• [EXERCISE AIM]:
Find the line containing "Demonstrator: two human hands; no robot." in the listing below. Repeat it exactly, along with each following line up to and including the one containing "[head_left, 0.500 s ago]".

• [EXCERPTED DATA]:
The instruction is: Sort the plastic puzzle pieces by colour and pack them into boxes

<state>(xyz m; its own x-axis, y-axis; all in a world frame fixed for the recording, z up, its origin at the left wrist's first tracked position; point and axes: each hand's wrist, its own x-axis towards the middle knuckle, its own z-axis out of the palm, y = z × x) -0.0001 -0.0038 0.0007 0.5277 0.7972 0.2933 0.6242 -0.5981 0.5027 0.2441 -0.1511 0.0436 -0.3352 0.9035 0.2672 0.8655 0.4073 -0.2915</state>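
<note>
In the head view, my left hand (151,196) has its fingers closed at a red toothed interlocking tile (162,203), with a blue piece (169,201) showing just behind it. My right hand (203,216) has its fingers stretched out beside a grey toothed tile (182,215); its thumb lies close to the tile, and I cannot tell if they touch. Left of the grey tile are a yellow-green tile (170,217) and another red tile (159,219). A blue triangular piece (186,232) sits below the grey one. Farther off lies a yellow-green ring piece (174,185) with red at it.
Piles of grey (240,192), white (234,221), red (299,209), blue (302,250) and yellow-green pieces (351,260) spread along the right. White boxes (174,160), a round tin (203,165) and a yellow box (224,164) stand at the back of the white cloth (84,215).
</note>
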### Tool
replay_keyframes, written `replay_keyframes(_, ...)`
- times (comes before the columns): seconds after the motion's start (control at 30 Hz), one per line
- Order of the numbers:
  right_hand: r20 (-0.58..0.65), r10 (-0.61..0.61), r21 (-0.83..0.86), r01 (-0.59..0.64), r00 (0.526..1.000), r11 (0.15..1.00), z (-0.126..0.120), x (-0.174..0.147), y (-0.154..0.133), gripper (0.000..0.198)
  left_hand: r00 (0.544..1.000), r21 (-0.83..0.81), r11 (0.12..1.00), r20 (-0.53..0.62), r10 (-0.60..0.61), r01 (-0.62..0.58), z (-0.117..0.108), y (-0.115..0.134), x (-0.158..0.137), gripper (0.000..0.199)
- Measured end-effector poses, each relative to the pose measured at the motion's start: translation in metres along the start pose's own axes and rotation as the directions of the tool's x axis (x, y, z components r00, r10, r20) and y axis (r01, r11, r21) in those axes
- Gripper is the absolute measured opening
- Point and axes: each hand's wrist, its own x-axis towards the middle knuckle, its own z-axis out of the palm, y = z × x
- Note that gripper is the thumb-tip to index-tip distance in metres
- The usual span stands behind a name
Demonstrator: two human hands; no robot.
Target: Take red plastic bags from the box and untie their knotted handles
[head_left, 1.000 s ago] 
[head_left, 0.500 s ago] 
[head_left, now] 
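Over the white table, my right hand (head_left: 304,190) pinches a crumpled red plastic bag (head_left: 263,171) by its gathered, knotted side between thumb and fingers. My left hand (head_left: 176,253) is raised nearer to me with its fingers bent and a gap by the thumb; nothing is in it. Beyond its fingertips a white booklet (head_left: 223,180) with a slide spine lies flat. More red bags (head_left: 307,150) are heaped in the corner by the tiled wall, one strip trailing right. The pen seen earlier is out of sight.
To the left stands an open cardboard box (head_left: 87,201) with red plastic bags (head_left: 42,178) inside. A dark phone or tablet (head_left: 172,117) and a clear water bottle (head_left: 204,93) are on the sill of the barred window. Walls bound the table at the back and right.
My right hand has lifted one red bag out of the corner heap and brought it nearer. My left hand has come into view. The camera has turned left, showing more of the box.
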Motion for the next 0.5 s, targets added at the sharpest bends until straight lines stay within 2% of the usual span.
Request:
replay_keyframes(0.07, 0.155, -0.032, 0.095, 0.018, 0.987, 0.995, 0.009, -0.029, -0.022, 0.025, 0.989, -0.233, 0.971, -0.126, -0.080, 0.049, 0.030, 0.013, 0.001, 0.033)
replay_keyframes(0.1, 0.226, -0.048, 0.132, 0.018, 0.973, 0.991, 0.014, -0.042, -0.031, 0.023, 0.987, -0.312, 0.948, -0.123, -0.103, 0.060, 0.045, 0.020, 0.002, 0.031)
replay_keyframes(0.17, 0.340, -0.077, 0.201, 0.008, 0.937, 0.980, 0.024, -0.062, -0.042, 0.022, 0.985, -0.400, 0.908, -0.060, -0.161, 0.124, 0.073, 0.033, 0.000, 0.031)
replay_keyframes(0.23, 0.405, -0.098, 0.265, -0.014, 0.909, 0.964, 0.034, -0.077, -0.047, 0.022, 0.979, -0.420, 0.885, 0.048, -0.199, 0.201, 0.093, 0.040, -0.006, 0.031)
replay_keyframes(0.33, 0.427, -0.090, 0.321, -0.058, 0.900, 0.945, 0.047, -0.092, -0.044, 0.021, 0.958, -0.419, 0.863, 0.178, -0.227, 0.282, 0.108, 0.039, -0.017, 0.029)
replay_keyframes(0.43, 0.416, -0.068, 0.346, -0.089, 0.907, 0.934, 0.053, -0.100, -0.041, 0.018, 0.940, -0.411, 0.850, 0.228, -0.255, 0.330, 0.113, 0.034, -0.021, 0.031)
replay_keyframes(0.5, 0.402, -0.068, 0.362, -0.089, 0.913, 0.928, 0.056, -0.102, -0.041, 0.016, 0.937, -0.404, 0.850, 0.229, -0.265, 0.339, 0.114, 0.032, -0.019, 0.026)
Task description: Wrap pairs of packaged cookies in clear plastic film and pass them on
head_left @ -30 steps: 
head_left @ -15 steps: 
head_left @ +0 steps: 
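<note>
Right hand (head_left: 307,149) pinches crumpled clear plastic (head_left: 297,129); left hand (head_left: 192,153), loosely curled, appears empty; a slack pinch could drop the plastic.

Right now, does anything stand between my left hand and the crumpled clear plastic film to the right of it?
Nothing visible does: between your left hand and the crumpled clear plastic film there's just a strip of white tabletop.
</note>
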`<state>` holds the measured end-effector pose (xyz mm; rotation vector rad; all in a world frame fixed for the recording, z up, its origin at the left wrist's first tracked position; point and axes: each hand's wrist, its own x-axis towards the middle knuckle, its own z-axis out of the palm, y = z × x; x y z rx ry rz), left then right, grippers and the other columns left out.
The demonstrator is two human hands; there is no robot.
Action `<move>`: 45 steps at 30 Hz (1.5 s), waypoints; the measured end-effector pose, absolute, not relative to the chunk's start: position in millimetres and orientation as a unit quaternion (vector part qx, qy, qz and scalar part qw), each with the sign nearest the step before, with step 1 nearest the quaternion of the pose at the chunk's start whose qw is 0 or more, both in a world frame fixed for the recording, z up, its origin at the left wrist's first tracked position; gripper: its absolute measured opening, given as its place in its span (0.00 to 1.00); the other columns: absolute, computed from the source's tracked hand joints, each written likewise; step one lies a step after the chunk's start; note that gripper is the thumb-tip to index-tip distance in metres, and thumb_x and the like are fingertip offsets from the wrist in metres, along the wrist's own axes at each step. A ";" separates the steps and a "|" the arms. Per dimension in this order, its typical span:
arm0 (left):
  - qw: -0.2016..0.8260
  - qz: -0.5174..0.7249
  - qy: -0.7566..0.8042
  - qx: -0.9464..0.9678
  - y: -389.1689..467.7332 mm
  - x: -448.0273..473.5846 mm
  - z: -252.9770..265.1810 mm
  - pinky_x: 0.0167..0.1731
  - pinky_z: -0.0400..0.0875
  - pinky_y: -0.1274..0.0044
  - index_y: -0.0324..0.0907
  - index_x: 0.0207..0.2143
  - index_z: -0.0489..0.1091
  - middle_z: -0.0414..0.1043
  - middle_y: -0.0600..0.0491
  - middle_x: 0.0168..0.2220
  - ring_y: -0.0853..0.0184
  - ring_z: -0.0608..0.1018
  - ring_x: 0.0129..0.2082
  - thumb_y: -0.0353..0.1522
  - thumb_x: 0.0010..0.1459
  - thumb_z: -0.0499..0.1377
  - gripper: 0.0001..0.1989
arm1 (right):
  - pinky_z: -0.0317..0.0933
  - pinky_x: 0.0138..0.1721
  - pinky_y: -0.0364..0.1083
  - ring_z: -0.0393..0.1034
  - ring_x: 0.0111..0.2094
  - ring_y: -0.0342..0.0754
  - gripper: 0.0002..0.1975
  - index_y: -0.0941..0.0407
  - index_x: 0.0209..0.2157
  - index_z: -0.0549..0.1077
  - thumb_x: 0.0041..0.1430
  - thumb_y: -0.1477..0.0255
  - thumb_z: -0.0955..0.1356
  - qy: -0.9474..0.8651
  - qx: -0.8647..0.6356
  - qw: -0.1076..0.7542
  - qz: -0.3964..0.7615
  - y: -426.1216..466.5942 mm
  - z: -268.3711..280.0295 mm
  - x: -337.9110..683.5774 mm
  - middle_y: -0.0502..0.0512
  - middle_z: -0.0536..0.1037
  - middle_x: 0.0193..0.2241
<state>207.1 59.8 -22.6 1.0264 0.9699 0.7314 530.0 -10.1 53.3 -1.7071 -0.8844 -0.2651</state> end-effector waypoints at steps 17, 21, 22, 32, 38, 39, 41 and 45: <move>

• [TASK RESULT]:
Demonstrator: two human hands; no robot.
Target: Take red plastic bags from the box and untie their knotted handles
[head_left, 1.000 s ago] 
[head_left, 0.500 s ago] 

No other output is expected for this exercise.